0

The data structure is:

State County Date AQI Pollutant
Alabama Baldwin 5/2/2017 68 ozone
Alabama Baldwin 6/4/2017 102 PM2.5
Alabama Dekalb 6/6/2017 105 PM10

I am trying to count days/year where AQI is >100, by pollutant, county, and state, such that the output looks like:

State County ozone PM2.5 PM10
Alabama Baldwin
Alabama Dekalb

Where the table values represent the # of days/year with AQI>100 for that state and county, by each pollutant. Each state and county combination should only appear once per row.

Is there a straightforward way to do this in SAS without subsetting the data? I have tried some combinations of proc sql and proc report, but can't produce what I'm looking for. ALSO, is there a way to evaluate if there are multiple pollutants with AQI>100 on the same date for the same county and state? For example, in the first table above, if there was an observation for Alabama, Baldwin, 6/4/2017, 107, ozone.

mennit
  • 3
  • 3

2 Answers2

1

Use can use Proc TABULATE with CLASS Pollutant or Proc REPORT with DEFINE Pollutant/ACROSS

Example:

Classdata is every combination and used with tabulate to ensure every county appears in the output, even when they never have aqi>100

proc sql;
  create table everycombo as
  select state, county, pollutant
  from
  ( select distinct state, county from have )
  cross join
  ( select distinct pollutant from have )
  ;


proc tabulate data=have classdata=everycombo;
  class state county;
  class pollutant / order=internal;
  var aqi;

  table state*county , pollutant * N ;

  where aqi > 100;
run;

REPORT Example:

In order to show all counties, even those with persistently low AQI, a binary flag value is calculated. The sum of values is the number of events.

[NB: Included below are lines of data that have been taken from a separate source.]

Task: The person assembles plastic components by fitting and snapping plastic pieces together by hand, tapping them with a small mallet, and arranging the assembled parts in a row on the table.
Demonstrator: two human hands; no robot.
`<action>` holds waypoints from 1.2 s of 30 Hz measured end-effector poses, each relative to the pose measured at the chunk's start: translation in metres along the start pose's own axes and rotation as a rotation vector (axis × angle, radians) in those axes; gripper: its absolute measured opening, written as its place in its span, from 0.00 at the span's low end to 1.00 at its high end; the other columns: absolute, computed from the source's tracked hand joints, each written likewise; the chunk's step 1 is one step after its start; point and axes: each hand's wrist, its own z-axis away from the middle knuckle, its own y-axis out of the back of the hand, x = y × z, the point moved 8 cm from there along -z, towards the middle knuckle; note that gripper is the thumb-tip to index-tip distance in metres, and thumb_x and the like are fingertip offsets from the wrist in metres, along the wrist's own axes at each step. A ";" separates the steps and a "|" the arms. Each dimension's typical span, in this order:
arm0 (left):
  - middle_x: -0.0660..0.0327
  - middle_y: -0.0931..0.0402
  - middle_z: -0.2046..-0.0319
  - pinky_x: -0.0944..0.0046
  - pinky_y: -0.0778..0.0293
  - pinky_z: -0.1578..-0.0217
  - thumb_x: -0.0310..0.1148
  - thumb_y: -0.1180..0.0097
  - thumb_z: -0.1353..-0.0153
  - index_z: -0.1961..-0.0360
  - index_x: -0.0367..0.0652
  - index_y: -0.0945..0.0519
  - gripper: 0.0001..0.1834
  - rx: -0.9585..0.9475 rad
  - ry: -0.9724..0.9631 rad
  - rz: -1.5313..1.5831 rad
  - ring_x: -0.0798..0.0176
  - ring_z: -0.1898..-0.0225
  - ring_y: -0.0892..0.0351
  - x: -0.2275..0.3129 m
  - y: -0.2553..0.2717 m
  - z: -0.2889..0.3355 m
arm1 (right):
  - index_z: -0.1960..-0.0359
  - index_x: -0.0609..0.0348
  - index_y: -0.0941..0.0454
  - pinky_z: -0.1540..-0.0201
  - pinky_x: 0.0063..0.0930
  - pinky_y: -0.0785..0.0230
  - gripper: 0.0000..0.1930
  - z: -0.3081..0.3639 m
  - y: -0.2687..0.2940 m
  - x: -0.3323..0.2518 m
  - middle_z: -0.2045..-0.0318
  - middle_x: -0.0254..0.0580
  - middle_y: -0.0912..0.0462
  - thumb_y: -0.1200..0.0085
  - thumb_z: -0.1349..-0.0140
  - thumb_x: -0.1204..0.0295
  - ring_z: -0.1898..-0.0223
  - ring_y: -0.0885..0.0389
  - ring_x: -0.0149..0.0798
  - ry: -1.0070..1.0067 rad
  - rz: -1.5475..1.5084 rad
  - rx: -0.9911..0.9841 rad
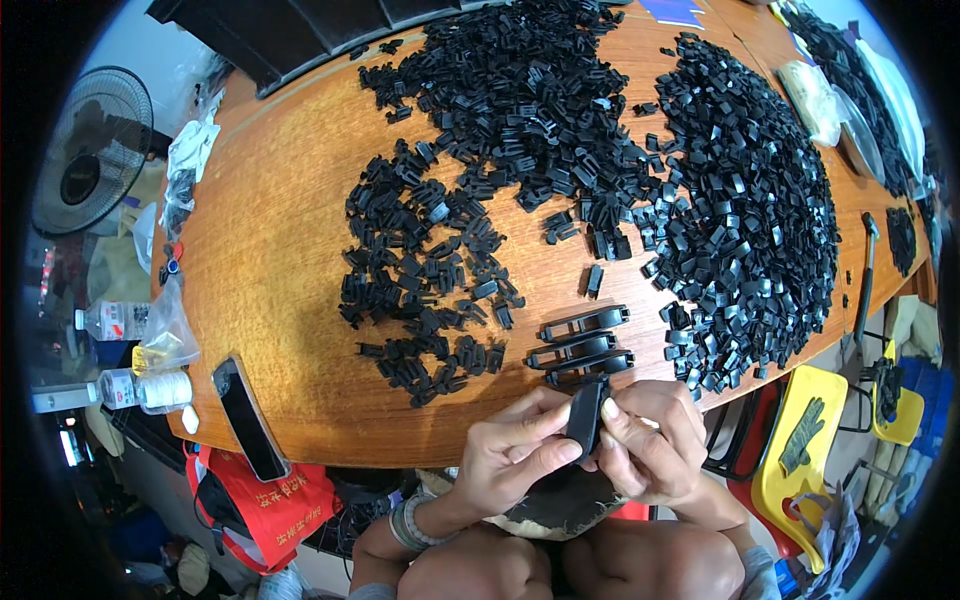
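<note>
At the table's front edge, my left hand (522, 440) pinches a long, glossy black plastic piece (584, 415) between thumb and fingers. My right hand (652, 440) is closed on the same piece from the other side, its thumb against the upper part. Whether a smaller part is also between the right fingers is hidden. Just beyond my hands, several long, bowed black plastic pieces (583, 340) lie in a stack of rows. A single small black clip (594, 282) sits a little farther off.
Small black plastic clips (520, 100) are heaped at the far middle, with a looser spread (420, 270) on the left. Shiny black pieces (750, 220) form a big pile on the right. A phone (248, 420) lies front left; a hammer-like tool (867, 275) lies at right.
</note>
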 end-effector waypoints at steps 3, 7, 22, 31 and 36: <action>0.49 0.32 0.50 0.65 0.22 0.58 0.18 0.52 0.36 0.43 0.28 0.30 0.19 0.018 0.132 0.164 0.61 0.59 0.23 -0.011 0.002 0.003 | 0.55 0.60 0.20 0.64 0.31 0.31 0.21 0.003 0.001 0.009 0.59 0.46 0.21 0.38 0.56 0.78 0.64 0.23 0.43 -0.024 -0.022 -0.030; 0.50 0.33 0.48 0.65 0.23 0.58 0.20 0.52 0.36 0.43 0.27 0.30 0.19 -0.118 0.386 0.314 0.62 0.60 0.22 -0.010 -0.002 0.011 | 0.53 0.55 0.20 0.61 0.32 0.34 0.25 0.012 0.004 0.010 0.56 0.44 0.23 0.37 0.59 0.74 0.61 0.25 0.41 0.053 0.068 -0.164; 0.53 0.25 0.56 0.57 0.28 0.60 0.30 0.35 0.49 0.58 0.40 0.19 0.15 -0.108 -0.572 -1.494 0.53 0.57 0.26 0.012 -0.018 0.015 | 0.64 0.62 0.23 0.65 0.36 0.39 0.13 0.011 -0.002 0.038 0.67 0.41 0.25 0.36 0.51 0.73 0.65 0.27 0.43 -0.127 0.160 -0.322; 0.50 0.24 0.54 0.54 0.26 0.54 0.32 0.36 0.48 0.62 0.39 0.19 0.13 -0.165 -0.590 -1.521 0.52 0.50 0.27 0.008 -0.024 0.006 | 0.61 0.63 0.19 0.58 0.34 0.35 0.16 -0.063 -0.011 0.091 0.66 0.44 0.27 0.49 0.53 0.87 0.63 0.30 0.45 -0.150 0.369 -0.342; 0.50 0.24 0.54 0.55 0.26 0.55 0.33 0.36 0.47 0.61 0.39 0.20 0.14 -0.173 -0.585 -1.529 0.52 0.49 0.28 0.007 -0.023 0.006 | 0.63 0.62 0.18 0.58 0.34 0.38 0.14 -0.061 -0.011 0.093 0.67 0.42 0.27 0.45 0.55 0.82 0.62 0.31 0.43 -0.131 0.541 -0.309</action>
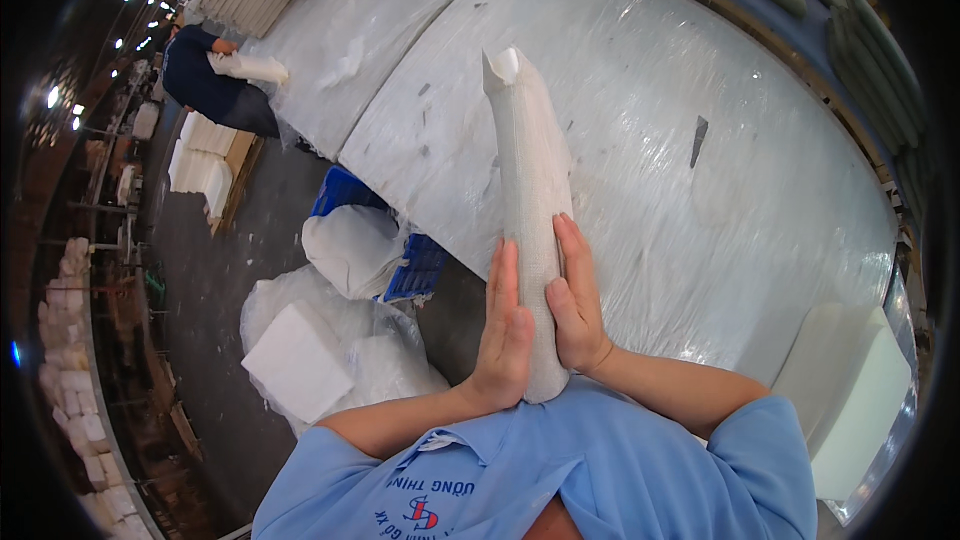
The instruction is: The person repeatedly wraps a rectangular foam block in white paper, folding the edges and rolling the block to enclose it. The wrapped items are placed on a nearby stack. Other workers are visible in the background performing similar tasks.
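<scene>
A long, narrow cushion (532, 155) in cream woven fabric stands between my palms. Its near end is against my chest, and the far end points away over the table. At that far end the cover gapes, with a loose flap and some white filling showing. My left hand (503, 340) lies flat along the left side, fingers straight and pointing away. Opposite it, my right hand (580, 295) presses on the right side, its thumb bent towards the fabric. Between them the two palms hold the cushion.
The large table (660, 230) is covered in clear plastic film. Left of me are a blue crate (415, 270), a white foam block (298, 360) and plastic bags. Pale cushions (850, 400) stand at right. A co-worker (205, 80) holds a pale piece at far left.
</scene>
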Demonstrator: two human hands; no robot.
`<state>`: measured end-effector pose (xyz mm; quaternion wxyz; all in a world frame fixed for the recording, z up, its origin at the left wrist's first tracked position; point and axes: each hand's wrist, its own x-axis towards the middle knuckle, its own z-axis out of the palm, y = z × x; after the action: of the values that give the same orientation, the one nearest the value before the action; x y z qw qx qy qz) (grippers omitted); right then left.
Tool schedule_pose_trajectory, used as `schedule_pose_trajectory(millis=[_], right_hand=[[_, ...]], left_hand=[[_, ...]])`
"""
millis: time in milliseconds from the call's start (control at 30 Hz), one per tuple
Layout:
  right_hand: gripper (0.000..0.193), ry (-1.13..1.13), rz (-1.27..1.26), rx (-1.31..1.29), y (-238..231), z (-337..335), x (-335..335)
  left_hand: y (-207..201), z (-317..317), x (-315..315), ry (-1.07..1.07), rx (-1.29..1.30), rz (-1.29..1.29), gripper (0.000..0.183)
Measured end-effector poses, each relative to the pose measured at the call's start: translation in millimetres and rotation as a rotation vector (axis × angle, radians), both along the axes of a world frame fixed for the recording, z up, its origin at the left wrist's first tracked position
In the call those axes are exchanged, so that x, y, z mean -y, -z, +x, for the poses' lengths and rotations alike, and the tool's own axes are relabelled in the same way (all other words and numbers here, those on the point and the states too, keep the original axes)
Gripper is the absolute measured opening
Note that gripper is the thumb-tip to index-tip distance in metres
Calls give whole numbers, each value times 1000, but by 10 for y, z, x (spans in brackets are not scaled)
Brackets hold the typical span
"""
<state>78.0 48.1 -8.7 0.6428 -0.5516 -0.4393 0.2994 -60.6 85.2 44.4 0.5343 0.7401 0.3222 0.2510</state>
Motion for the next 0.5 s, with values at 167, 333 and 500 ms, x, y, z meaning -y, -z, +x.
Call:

Compute statements are used to propagate the state in all report rows.

data report;
  set have;
  if aqi > 100 then aqiflag=1;
run;

proc report data=report;

where cats(state) = '1';

  columns state rstate county aqiflag,pollutant;
  define state / group noprint;
  define county / group ;
  define rstate / computed;
  define pollutant / ' ' across;
  define aqiflag / ' ' sum;          /* sum the flag */
  compute before state;
    stateg = state;                  /* capture value */
  endcomp;
  compute rstate;
    rstate = stateg;                 /* propagate */
  endcomp;
run;
Richard
  • 25,390
  • 3
  • 25
  • 38
  • In the TABULATE example above, how would I ammend to output "0" if aqi <100? These values currently show as missing. I want to retain values as missing if there are no values for that pollutant, but change to 0 if there are aqi values <100 for that pollutant. – mennit May 10 '23 at 16:04
  • You can use a custom format. Something like `proc format; value aqirpt low-<100 = 0;` and in the tabulate add `format aqi aqirpt;` – Richard May 10 '23 at 23:59
0

Here is enough to get you started.

  • Sample data in a data step
  • Use PROC MEANS to summarize data on the same day, in this case it takes the average value for that day
  • Summarize the value for each metric using SQL to count the number of days of observations
  • Transpose data into a reporting format
data have;
infile cards dlm=' ' dsd truncover;
informat state $20. County $20. Date mmddyy10. AQI 8. Pollutant $20.;
input State County  Date    AQI Pollutant;
cards;
Alabama Baldwin 5/2/2017 68 ozone
Alabama Baldwin 6/4/2017 102 PM2.5
Alabama Baldwin 5/4/2017 75 ozone
Alabama Baldwin 7/4/2017 88 PM2.5
Alabama Dekalb 6/6/2017 105 PM10
Alabama Dekalb 6/6/2017 107 PM10
;;;;
run;

proc means data=have noprint nway;
class state county pollutant date;
var aqi;
output out=daily_data mean(aqi)=;
run;

proc sql;
create table summary as 
select state, county, pollutant, sum(aqi>100) as nDaysGT100, count(*) as nDays, calculated nDaysGT100/calculated nDays as pct_over_100
from daily_data
group by state, county, pollutant;
quit;

proc transpose data=summary out=want;
by state county;
id pollutant;
var nDaysGT100;
run;

proc transpose data=summary out=want_pct;
by state county;
id pollutant;
var pct_over_100;
run;
Reeza
  • 20,510
  • 4
  • 21
  • 38